■ **Activity**:
The whole listing below must be printed again exactly, images excluded.

Supplied material below:

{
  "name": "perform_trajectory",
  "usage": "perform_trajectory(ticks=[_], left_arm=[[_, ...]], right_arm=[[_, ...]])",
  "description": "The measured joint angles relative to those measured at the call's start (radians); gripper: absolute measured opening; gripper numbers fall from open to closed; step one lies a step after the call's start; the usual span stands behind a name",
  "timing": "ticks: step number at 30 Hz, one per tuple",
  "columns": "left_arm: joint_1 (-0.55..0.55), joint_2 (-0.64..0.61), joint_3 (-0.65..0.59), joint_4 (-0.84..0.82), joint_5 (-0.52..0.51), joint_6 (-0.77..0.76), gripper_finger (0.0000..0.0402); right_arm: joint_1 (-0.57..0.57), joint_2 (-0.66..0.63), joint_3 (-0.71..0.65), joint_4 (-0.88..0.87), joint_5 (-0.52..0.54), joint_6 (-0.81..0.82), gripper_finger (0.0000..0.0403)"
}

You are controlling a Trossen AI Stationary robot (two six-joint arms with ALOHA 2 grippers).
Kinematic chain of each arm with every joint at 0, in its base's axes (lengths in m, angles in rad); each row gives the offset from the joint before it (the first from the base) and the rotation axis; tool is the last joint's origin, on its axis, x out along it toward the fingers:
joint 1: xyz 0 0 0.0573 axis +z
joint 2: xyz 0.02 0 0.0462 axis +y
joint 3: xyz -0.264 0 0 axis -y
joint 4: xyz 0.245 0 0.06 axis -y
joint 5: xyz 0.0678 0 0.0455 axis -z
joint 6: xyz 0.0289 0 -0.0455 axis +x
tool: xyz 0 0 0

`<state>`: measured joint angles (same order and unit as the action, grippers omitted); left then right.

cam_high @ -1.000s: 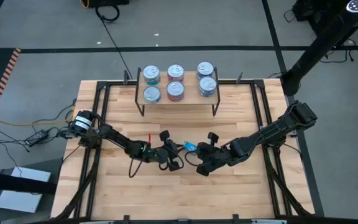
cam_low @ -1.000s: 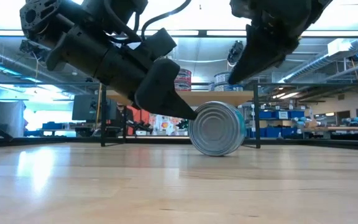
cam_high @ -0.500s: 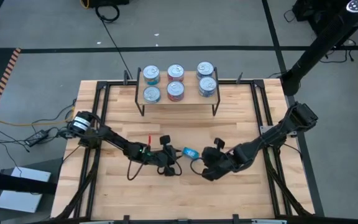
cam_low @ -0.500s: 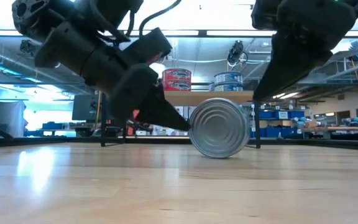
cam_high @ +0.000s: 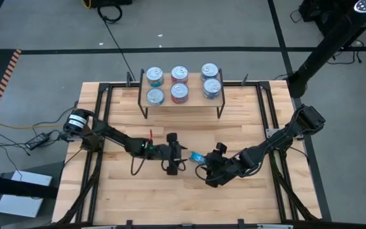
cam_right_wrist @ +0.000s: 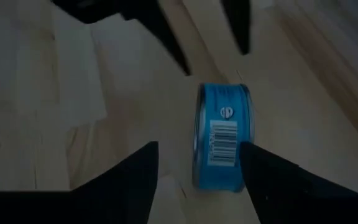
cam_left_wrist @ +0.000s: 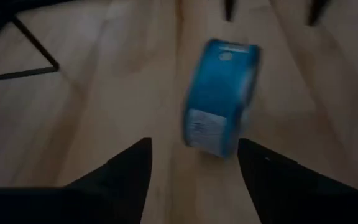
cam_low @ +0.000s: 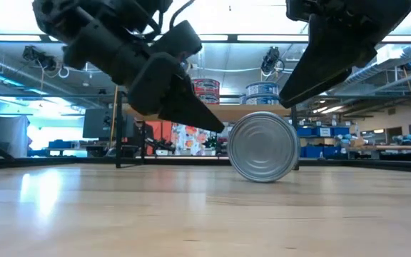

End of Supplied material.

■ **Task response**:
{
  "name": "perform_trajectory",
  "usage": "perform_trajectory(ticks=[_], left_arm=[[_, ...]], right_arm=[[_, ...]])",
  "description": "The measured joint angles relative to those measured at the call's start (radians); gripper: absolute measured opening; gripper numbers fall from open to closed; step one lies a step after the call's start; the usual span stands behind a name",
  "timing": "ticks: step number at 30 Hz, one per tuple",
  "columns": "left_arm: joint_1 (-0.55..0.55), joint_2 (-0.64..0.61), joint_3 (-0.65..0.59), joint_4 (-0.84..0.82), joint_5 (-0.52..0.51), joint_6 (-0.77..0.76), gripper_finger (0.0000..0.0402); right_arm: joint_1 (-0.57..0.57), joint_2 (-0.66..0.63), joint_3 (-0.71..0.65), joint_4 (-0.88..0.87), joint_5 (-0.52..0.54), joint_6 (-0.81..0.82), gripper_finger (0.0000..0.0403)"
}

You are controlling a Trossen AI Stationary robot (two six-joint arms with ALOHA 2 grippers).
Kinematic chain of each arm with every joint at 0, in its base's axes (lengths in m, angles in rad); each row gives the offset from the joint before it (the first from the base) and the rotation axis; tool is the last joint's origin, on its axis, x out along it toward the fingers:
joint 1: xyz 0 0 0.0573 axis +z
joint 2: xyz 0.02 0 0.0462 axis +y
joint 3: xyz -0.264 0 0 axis -y
joint 4: xyz 0.245 0 0.06 axis -y
joint 5: xyz 0.0678 0 0.0455 axis -z
joint 6: xyz 0.0289 0 -0.0455 axis +x
tool: xyz 0 0 0

`<state>`: measured joint angles (same order and unit as the action, grippers omitted); left then right.

cam_high @ -1.000s: 
cam_low @ -1.000s: 
cam_high @ -0.500s: 
cam_low @ -0.500s: 
cam_high @ +0.000s: 
cam_right_wrist @ +0.000s: 
cam_left_wrist @ +0.000s: 
cam_low @ +0.000s: 

The work on this exercise is finished.